County in Kansas, United States

Douglas County is a county located in the U.S. state of Kansas. Its county seat and most populous city is Lawrence. As of the 2020 census, the county population was 118,785, making it the fifth-most populous county in Kansas. The county was named after Stephen Douglas, a U.S. Senator from Illinois and advocate for the popular sovereignty choice in the Kansas slavery debate.

Douglas County comprises the Lawrence, KS Metropolitan Statistical Area, which is also included in the Kansas City-Overland Park-Kansas City, MO-KS Combined Statistical Area.

==History==

===Early history===

For millennia, the Great Plains of North America was inhabited by nomadic Native Americans. From the 16th century to 18th century, the Kingdom of France claimed ownership of large parts of North America. In 1762, after the French and Indian War, France secretly ceded New France to Spain, per the Treaty of Fontainebleau. In 1802, Spain returned most of the land to France via the Third Treaty of San Ildefonso, although the former country kept title to about 7,500 square miles. In 1803, most of the land for modern day Kansas was acquired by the United States from France as part of the 828,000 square mile Louisiana Purchase for 2.83 cents per acre.

===19th century===
In 1854, the Kansas Territory was organized, then in 1861 Kansas became the 34th U.S. state. In 1855, Douglas County was established.

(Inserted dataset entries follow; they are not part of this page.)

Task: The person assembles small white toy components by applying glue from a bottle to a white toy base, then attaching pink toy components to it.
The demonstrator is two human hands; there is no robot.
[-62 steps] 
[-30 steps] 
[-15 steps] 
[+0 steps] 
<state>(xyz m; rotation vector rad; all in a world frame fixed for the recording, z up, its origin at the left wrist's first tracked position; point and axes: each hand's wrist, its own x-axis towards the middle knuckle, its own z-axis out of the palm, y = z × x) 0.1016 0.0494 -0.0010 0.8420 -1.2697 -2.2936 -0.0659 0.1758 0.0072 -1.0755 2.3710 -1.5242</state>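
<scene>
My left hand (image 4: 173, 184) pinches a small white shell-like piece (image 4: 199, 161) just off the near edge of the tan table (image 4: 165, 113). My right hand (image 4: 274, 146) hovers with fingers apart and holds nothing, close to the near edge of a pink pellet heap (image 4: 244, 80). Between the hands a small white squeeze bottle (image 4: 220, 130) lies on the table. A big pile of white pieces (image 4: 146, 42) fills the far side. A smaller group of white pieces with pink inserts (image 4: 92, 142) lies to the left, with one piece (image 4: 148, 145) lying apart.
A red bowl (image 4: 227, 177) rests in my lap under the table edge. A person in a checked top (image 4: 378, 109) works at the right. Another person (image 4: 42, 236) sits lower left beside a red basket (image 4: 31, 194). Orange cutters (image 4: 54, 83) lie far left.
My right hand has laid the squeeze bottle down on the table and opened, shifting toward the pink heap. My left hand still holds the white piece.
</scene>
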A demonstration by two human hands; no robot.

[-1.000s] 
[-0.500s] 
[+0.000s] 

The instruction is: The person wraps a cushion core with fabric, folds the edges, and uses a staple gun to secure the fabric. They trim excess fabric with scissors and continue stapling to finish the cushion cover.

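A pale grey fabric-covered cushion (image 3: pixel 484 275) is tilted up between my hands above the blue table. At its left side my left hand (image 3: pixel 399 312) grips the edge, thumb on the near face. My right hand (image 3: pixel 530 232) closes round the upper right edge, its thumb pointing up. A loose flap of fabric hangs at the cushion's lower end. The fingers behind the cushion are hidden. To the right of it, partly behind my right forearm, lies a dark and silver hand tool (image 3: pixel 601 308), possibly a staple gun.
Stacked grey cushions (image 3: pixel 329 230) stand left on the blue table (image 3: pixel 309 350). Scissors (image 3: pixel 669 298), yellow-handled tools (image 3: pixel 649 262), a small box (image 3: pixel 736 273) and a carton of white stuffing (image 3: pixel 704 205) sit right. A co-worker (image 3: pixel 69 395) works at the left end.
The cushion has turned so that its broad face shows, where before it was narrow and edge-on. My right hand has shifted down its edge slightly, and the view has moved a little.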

Douglas County was opened for settlement on May 15, 1854, and was named for Stephen A. Douglas, a senator from Illinois. The county was practically at the center of the Bleeding Kansas years as leaders in Lecompton (the territorial capital) wanted Kansas to be a slave state, whereas leaders in Lawrence wanted Kansas to be a free state. The pro- and anti-slavery settlers held great animosity towards one another, leading to many events, such as the drafting of the Lecompton Constitution (which would have admitted Kansas into the Union as a slave state), the Wakarusa War (1855), the Sack of Lawrence (1856), Battle of Black Jack (1856), and the Lawrence Massacre (1863).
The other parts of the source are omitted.